I’m glad you asked! I was hesitant to mention it again for fear of taking over the thread. https://docs.rbxmod.com is the url you are looking for. The new website I’ll probably release today has more information.
Basically right now RBXMods allow you to upload a script and run multiple instances of it independently of Roblox servers. It communicates to Roblox via an async function call which passes arguments and results over the network transparently as JSON. Calls to the RBXMod are stored in a queue so the RBXMod can continue running until it is ready to handle them. Once a handler is assigned, the RBXMod can yield to handle a call. RBXMods currently support a Pages API which allows persistent storage as a replacement for DataStores.
Pages are a cross between a Lua table, a database, and a file. It doesn’t use journaling like databases but has “rows” and “columns”. To add a row you use a table with the appropriate column names, and getting a row returns a table with the column names. It is stored in a custom format which is paged into and out of RAM at the OS’s pleasure for performance (you can have HUGE pages in virtual ram and only pieces will be in physical ram). There is also a flush method to make sure all changes reach physical storage before it returns for stronger guarantees. The docs at https://docs.rbxmod.com has more information on the pages library.
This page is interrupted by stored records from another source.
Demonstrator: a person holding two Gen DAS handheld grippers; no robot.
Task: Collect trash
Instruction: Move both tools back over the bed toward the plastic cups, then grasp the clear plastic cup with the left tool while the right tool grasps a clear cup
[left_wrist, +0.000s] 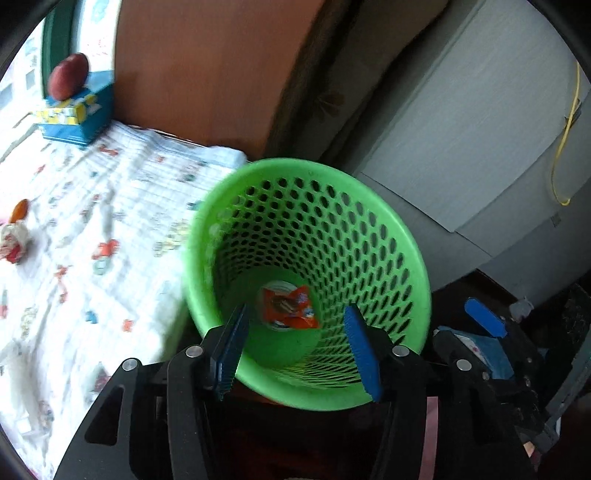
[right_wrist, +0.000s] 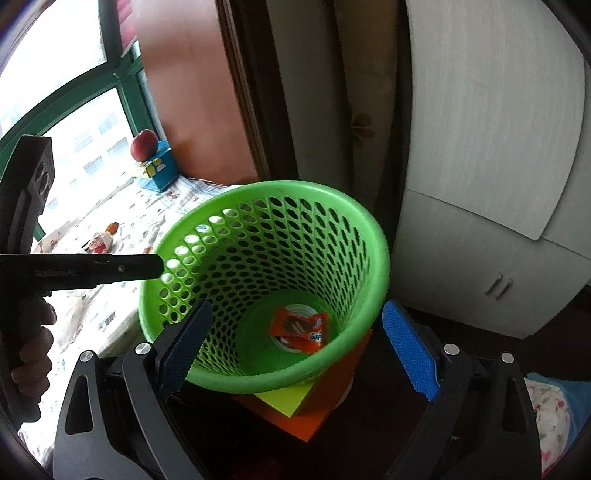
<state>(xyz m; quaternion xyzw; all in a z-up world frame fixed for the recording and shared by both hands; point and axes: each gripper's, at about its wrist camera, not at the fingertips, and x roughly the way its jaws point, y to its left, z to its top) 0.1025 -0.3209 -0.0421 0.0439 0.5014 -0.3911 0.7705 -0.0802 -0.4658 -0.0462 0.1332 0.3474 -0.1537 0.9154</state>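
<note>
Your left hand-held gripper (left_wrist: 295, 343) is hanging over the mouth of a green mesh wastebasket (left_wrist: 402, 236), its blue pads parted with nothing between them. Your right hand-held gripper (right_wrist: 299, 350) is pointing at the same basket from the near side, its pads spread wide and empty, standing either side of the basket's near rim without touching it.

An orange snack wrapper (left_wrist: 290, 306) is lying flat on the bottom of the wastebasket, directly below the gap in the left pads. The basket is sitting on an orange box (right_wrist: 332, 391) with a yellow-green sheet (right_wrist: 284, 400) under its near edge.

To the left of the basket, a bed covered with a white patterned sheet (left_wrist: 92, 221) is stretching toward a window. On that sheet, well apart from the basket, a small crumpled red-and-white piece (left_wrist: 14, 243) is lying beside an orange object (left_wrist: 19, 210); what they are is too blurred to say. Further back, a red apple (left_wrist: 68, 75) is resting on top of a blue box (left_wrist: 79, 110).

You are judged to be finishing a drop: one piece is in the basket and both grippers are free. The next move likely calls for lifting the left gripper clear of the rim, swinging it over the bed, and lowering its spread pads around the crumpled piece.
</note>
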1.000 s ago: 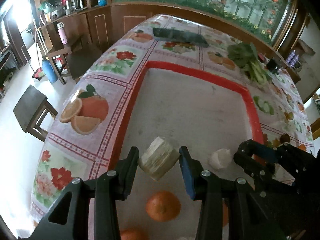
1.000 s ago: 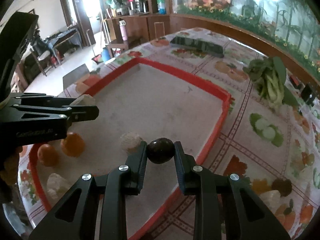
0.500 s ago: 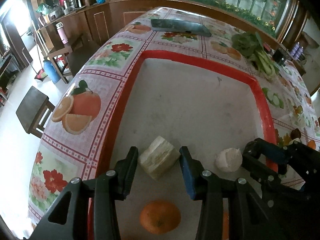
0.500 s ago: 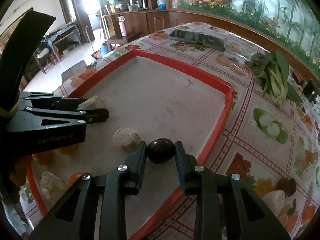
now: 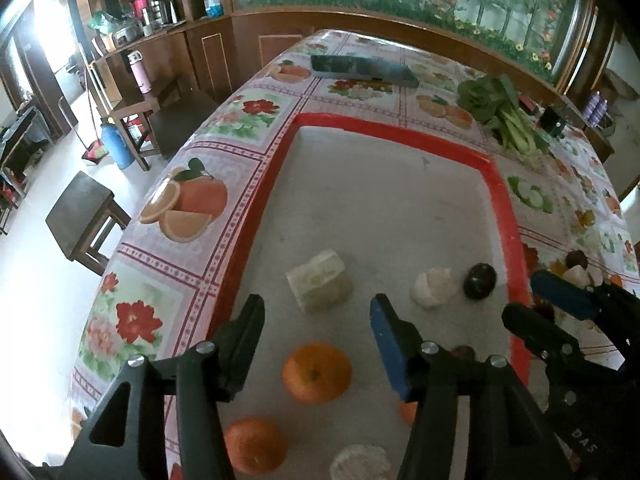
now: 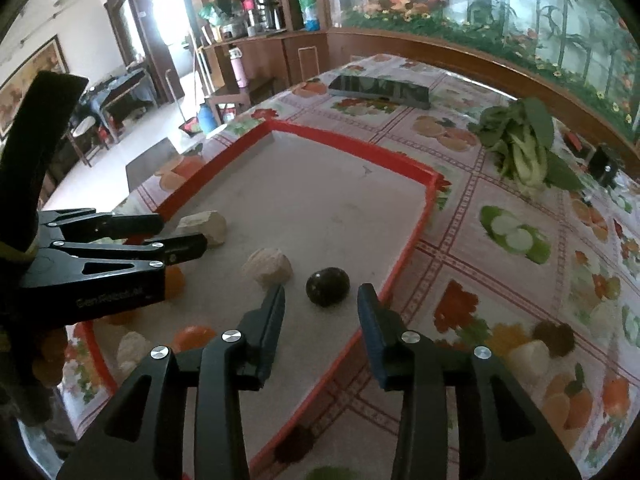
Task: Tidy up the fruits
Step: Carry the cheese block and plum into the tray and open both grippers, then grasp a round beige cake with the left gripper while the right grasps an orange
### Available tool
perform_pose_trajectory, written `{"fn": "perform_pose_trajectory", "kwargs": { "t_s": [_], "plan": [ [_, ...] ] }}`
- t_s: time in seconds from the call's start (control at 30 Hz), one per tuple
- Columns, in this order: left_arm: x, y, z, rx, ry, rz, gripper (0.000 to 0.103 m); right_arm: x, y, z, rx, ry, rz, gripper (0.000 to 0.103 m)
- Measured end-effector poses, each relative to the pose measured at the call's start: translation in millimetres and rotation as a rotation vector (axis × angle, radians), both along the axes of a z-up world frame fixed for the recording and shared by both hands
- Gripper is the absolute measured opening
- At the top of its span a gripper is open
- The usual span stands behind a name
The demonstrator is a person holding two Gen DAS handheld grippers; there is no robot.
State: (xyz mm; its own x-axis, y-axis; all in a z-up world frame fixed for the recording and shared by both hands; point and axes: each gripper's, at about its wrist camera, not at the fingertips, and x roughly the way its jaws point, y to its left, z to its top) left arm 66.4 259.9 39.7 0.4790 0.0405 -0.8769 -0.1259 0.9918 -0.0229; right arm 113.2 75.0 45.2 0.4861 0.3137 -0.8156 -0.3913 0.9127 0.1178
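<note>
Fruits are gathering at the near end of the red-rimmed tray with the pale grey floor. My left gripper has just been opening and stands spread with nothing between its pads; the pale, ridged, blocky chunk of fruit lies on the tray just ahead of it, apart from both fingers. My right gripper has also just been opening, and the dark, round, glossy fruit sits free on the tray just ahead of its tips, beside a pale knobbly round fruit.

As I see it, the risk is in backing away. The dark fruit is round and near the red rim, so a brush from a finger could roll it into its pale neighbour or against the rim. On the left, two orange tangerines lie under and behind my fingers; a careless sweep could scatter them.
</note>
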Motion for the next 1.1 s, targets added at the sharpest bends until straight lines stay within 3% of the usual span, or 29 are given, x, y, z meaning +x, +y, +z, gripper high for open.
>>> {"fn": "perform_pose_trajectory", "kwargs": {
  "t_s": [0.17, 0.33, 0.73, 1.03, 1.1],
  "plan": [
    [-10, -22, 10, -0.013, -0.017, -0.022, 0.059, -18, -19, 12, 0.009, -0.017, -0.011, 0.044],
    [-14, -70, 17, -0.002, -0.028, -0.112, 0.061, -36, -52, 13, -0.01, -0.019, -0.045, 0.049],
    [-17, -199, 7, 0.046, 0.005, -0.356, 0.066, -61, -205, -10, -0.049, 0.037, -0.319, 0.052],
    [11, -233, -7, 0.075, 0.032, -0.325, 0.066, -49, -283, -25, -0.059, 0.07, -0.451, 0.057],
    [17, -238, -11, 0.087, 0.035, -0.32, 0.066, -45, -290, -28, -0.04, 0.079, -0.463, 0.066]
  ]
}}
This is what a basic RBXMod which echos back its arguments with a message looks like:
local function handler(...)
return "Hello, Roblox!", ...
end
RBXMod.SetHandler(handler)
while true do
RBXMod.Yield()
end
To include pages:
-- Page Page.New(string name, int initNumRows, array columns)
local myPage = Page.New("myPage", 32, {
Page.Type.String ("Name", 64),
Page.Type.Number "Score",
Page.Type.Bool "IsBanned",
})
-- void Page:Set(int index, map values)
myPage:Set(0, {
Name = "Joe",
Score = 0,
IsBanned = true,
})
-- map Page:Get(int index)
local row = myPage:Get(0)
print(row.Name, row.IsBanned)
RBXMods are a replacement solution for private modules, universe scripts (inter-game scripts really), messaging service, and data stores. There is also support for better network access, compiled libraries, and multi-thread / multi-processor / multi-node computing.